## Work request
If a line in the data below includes the string "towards", please return a copy of it.

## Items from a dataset
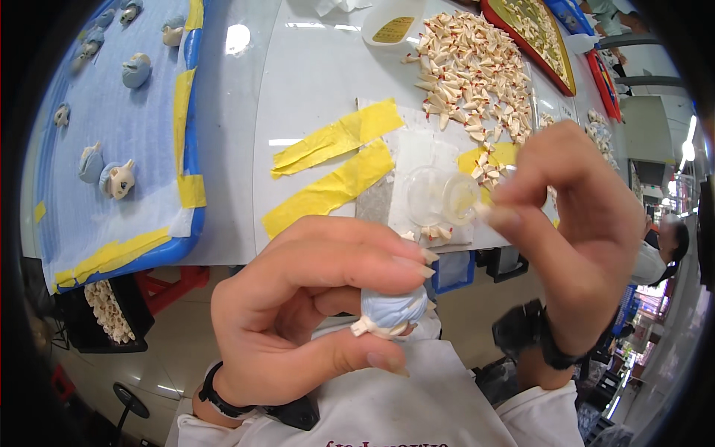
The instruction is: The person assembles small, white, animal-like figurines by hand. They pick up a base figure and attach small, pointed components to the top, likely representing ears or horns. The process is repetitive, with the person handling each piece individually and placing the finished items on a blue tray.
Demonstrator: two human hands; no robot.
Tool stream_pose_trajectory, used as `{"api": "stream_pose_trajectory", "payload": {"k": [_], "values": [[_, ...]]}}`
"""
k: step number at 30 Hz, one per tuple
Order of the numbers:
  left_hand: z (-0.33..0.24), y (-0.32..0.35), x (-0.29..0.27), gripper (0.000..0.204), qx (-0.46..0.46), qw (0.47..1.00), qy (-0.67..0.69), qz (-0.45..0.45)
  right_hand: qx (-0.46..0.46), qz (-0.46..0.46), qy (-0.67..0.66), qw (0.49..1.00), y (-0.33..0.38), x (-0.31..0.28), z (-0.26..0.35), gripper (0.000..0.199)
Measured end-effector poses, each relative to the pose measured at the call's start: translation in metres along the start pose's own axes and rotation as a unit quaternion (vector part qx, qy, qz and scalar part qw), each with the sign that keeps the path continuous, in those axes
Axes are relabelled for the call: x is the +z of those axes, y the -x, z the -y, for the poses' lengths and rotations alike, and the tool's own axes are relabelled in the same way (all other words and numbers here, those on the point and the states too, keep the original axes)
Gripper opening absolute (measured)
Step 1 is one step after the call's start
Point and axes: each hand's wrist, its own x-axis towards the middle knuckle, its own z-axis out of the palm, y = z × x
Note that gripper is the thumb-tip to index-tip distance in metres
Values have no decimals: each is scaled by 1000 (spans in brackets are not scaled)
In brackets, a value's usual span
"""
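Note:
My left hand (290,290) is closed round a small doll head (392,309) with pale blue moulded hair and cream parts at its edge, held in front of my lap. To the right, my right hand (577,223) pinches a small cream piece (482,210) between thumb and forefinger; the fingers are slightly blurred. The piece is at the mouth of a small clear plastic cup (456,200) lying on the white sheet at the table's near edge. Beside the cup lie a few cream pointed pieces (436,233) with red ends.
A large pile of the same pointed pieces (477,74) spreads over the table. At the left is a blue tray (195,134) with several doll heads on cloth. Yellow tape strips (328,182) cross the middle. A red-rimmed tray (555,59) and a clear bottle (391,26) are farther back.

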Motion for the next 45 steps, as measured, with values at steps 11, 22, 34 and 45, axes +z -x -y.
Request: {"api": "stream_pose_trajectory", "payload": {"k": [11, 22, 34, 45], "values": [[9, -5, -4, 36, 120, 978, -136, 104, 17, 25, -194, 981, 37, 16, 10, 21], [5, -1, 4, 24, 154, 965, -196, 75, -80, -14, -124, 989, 38, 16, 4, 20], [2, -5, 5, 29, 172, 950, -245, 93, -111, 3, 5, 994, 35, 0, 9, 21], [0, -3, 2, 34, 169, 938, -289, 88, -150, 69, 41, 985, 22, -1, 17, 28]]}}
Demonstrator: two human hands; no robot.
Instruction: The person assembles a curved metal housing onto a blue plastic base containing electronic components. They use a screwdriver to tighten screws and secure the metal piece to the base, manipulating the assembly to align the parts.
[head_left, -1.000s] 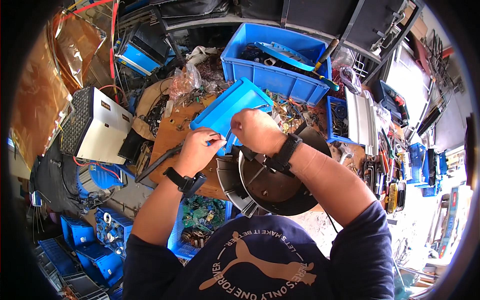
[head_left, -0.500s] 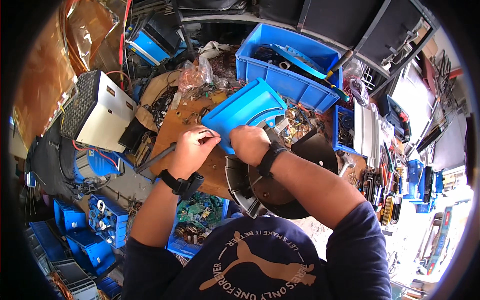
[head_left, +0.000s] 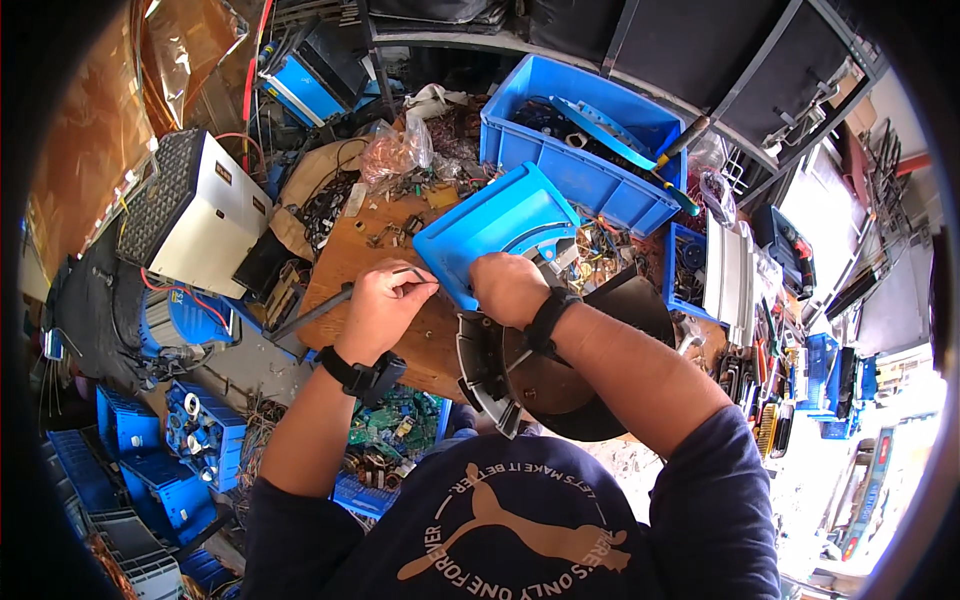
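Note:
A bright blue plastic housing (head_left: 492, 222), with a curved slot along one side, stands tilted over the wooden bench. My right hand (head_left: 508, 289) is closed at its near edge, fingers curled and their tips hidden. Just left of that edge, my left hand (head_left: 385, 305) pinches a small thin dark piece between thumb and fingers; its kind is too small to make out. Below my right forearm rests a dark round pan-like part (head_left: 560, 385), next to a grey curved casing (head_left: 484, 370).
A large blue crate (head_left: 580, 165) with parts inside stands at the back. Wires and scrap lie about the wooden bench (head_left: 345, 255). A crate of green circuit boards (head_left: 390, 430) sits below. A white box-shaped machine (head_left: 215, 215) is at left, hand tools (head_left: 765, 370) at right.
The whole view has shifted slightly. My two hands and the blue housing keep nearly the same places relative to one another.

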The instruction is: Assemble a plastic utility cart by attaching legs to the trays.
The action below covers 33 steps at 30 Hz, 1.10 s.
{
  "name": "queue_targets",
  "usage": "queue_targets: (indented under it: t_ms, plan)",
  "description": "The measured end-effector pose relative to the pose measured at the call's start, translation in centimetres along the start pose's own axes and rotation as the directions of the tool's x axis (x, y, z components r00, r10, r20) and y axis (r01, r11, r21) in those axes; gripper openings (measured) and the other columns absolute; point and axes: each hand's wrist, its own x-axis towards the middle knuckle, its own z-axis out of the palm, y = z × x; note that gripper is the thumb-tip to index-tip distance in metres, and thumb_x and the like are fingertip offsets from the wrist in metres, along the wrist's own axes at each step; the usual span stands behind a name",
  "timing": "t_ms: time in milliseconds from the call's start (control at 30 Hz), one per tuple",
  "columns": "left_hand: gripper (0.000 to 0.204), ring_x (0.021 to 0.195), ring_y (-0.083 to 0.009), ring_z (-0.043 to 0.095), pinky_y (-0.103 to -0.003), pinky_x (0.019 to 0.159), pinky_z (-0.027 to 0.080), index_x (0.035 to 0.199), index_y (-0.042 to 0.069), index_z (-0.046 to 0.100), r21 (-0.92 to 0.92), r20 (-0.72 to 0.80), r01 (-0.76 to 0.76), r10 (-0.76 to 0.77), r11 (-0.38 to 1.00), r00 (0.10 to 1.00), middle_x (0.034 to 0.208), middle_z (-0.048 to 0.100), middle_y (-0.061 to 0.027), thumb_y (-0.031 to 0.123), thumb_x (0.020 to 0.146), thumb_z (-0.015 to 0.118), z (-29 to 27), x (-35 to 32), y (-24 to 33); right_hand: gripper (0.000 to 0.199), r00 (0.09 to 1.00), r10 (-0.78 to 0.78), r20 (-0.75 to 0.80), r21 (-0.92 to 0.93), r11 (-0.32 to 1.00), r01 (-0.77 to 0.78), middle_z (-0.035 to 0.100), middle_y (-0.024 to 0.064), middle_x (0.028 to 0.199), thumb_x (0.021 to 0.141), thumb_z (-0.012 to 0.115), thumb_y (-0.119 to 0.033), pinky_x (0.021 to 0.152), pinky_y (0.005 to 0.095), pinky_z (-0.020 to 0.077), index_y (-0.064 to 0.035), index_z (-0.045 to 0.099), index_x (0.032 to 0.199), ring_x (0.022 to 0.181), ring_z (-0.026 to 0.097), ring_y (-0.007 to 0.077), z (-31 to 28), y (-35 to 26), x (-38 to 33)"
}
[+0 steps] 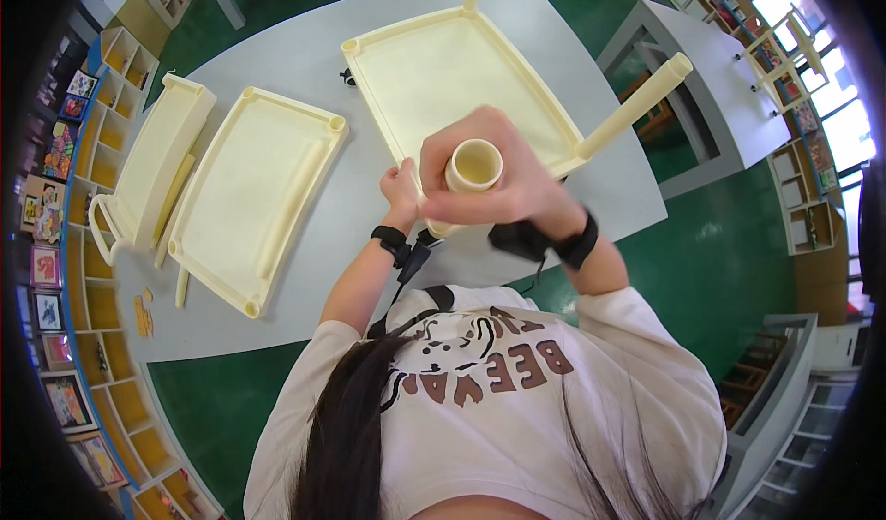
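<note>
In the head view, the right hand [498, 174] is wrapped around the top of a cream plastic tube leg [473, 167], fingers clamped on it just below its open round end, which points up at the camera. The left hand [401, 188] sits just beside it, lower on the same leg; its fingers are mostly hidden, so I cannot tell how they stand. The leg rises at the near corner of an upturned cream plastic tray shelf [443, 68] on the grey tabletop [305, 59], with two more legs [637, 105] fitted at other corners. To the left lie a second tray shelf [249, 197] and a handled cream panel [152, 165].
</note>
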Motion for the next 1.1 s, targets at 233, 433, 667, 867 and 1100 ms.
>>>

## Your solution
Point and axes: each hand's wrist, its own x-axis towards the middle knuckle, its own z-axis out of the palm, y = z × x
  "description": "The measured end-effector pose relative to the pose measured at the call's start, translation in centimetres along the start pose's own axes and rotation as the directions of the tool's x axis (x, y, z components r00, r10, r20) and y axis (r01, r11, r21) in those axes; gripper openings (measured) and the other columns absolute; point and axes: each hand's wrist, its own x-axis towards the middle knuckle, its own z-axis out of the palm, y = z × x; note that gripper is the thumb-tip to index-tip distance in metres, and thumb_x and the like are fingertip offsets from the wrist in metres, along the wrist's own axes at each step; the usual span stands behind a name",

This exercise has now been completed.